(Data provided)
☆ ☆ ☆ ☆ ☆
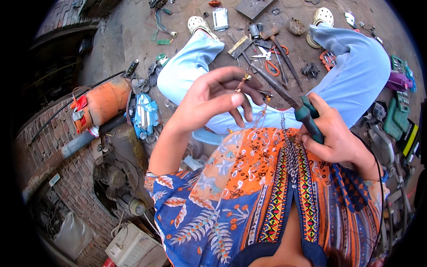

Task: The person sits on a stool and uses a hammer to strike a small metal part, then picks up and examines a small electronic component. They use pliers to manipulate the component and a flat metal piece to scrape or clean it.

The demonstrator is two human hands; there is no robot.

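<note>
My right hand (331,133) is wrapped round the dark green handle of a soldering iron (276,85). Its long dark metal barrel slants up and left, and a black cord (371,155) runs down past my right forearm. Between the thumb and bent fingers of my left hand (213,95) is a small brass-coloured metal piece (244,80), too small to name exactly. The iron's far end passes close beside the left fingertips; I cannot tell whether it touches the piece. Both hands are raised above my lap, over light blue trousers (356,75).
On the ground between my feet lie orange-handled scissors (270,67), a hammer (284,54), and an orange tool set (328,60). An orange gas cylinder (109,101) and a motor (116,179) are at left. Green cases (396,115) and metal scrap crowd the right.
</note>
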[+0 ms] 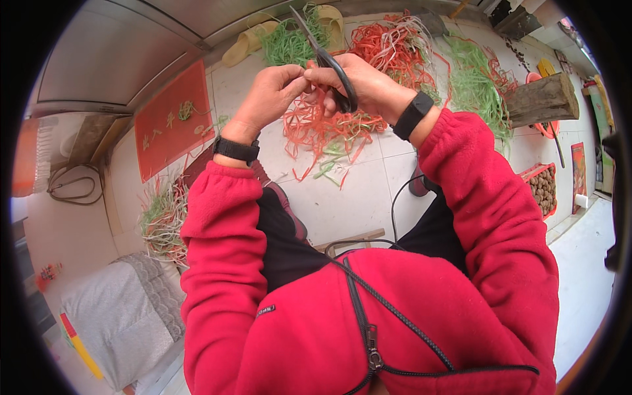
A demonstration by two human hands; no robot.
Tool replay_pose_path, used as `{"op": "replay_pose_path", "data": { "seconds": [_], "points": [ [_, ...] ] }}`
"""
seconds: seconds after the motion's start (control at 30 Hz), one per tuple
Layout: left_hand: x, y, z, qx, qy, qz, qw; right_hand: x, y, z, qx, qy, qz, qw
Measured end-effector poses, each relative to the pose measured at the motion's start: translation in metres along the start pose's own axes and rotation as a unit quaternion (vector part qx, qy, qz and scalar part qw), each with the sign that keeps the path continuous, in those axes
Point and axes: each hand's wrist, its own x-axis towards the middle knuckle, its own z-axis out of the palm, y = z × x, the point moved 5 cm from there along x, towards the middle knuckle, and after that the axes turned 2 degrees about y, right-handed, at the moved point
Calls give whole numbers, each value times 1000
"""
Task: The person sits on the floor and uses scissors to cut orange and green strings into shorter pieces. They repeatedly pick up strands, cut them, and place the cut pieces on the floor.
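My right hand holds a pair of black-handled scissors, blades pointing up and away from me. The fingertips of my left hand meet those of my right, pinching something too small to make out, perhaps a strand. Below the hands, a loose tangle of red plastic strips with some green ones lies on the white tiled floor. Beyond them are a heap of green strips and a heap of red and white strips.
Pale slippers lie beside the green heap. More green strips and a wooden log are at the right, near a red basket of walnut-like items. A red mat lies left. A black cord runs between my legs.
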Motion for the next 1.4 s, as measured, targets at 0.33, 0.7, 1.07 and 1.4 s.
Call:
{"op": "replay_pose_path", "data": {
  "seconds": [0.33, 0.7, 1.07, 1.4],
  "points": [
    [-27, -21, -60, -92, 37, -95, 990, -27, -64, -199, 52, 287, -181, 939],
    [-41, -31, -84, -30, 66, -90, 993, -70, -83, -272, -123, 369, -241, 889],
    [-6, -1, -14, 27, -23, -8, 999, 1, -10, -20, -80, 7, -16, 997],
    [-29, -31, -69, -63, 51, -76, 994, -26, -99, -167, -286, 346, -347, 824]
  ]
}}
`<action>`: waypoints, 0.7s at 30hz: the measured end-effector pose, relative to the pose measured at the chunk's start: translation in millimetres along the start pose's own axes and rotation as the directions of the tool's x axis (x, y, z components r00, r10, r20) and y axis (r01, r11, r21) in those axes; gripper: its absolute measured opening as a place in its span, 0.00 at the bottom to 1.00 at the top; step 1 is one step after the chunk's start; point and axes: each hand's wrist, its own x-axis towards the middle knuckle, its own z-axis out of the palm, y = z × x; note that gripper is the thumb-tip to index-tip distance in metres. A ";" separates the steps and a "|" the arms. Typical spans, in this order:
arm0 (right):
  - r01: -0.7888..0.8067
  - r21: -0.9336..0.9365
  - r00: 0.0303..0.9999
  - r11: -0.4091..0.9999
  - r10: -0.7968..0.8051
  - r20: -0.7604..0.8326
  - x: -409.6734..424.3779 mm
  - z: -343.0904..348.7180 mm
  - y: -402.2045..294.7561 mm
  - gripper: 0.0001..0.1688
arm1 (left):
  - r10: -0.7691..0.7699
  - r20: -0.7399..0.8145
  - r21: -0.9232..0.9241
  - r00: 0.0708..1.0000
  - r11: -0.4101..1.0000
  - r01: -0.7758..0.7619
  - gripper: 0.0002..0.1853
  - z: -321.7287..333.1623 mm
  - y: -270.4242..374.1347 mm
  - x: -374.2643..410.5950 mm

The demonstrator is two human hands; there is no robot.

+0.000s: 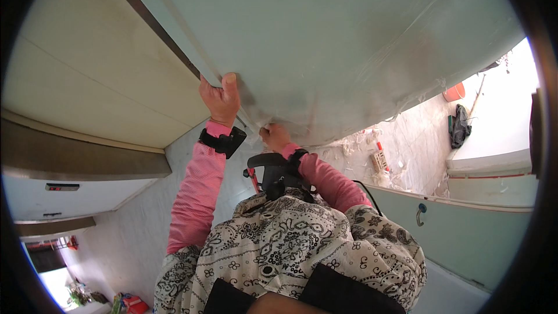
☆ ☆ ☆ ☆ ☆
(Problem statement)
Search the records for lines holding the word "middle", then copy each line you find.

(Answer section)
Point and axes: each hand's wrist, its own x-axis towards the middle knuckle, its own z-axis out of the palm, y = z × x, the point moved 5 cm from there along x, towards the middle knuckle, and after that the axes turned 2 degrees about y, right-handed, at the moved point
`<action>`: waypoints, 0.7s at 30hz: the measured end-effector pose, relative to the pose measured at the chunk's start: translation in millimetres along the start pose's own axes and rotation as the directions of the tool's x axis (x, y, z components r00, r10, r20) and y axis (r01, r11, r21) in those axes; gripper: its absolute measured opening as a place in its span, 0.00 at the bottom to 1.00 at the top; step 1 is one step after the chunk's start; point and axes: each hand's wrist, its own x-axis towards the middle knuckle, its own z-axis out of the palm, y = z × x; note that gripper is the thumb-tip to index-tip distance in metres. A ";" separates the steps and a "|" the arms. Typical spans, in this order:

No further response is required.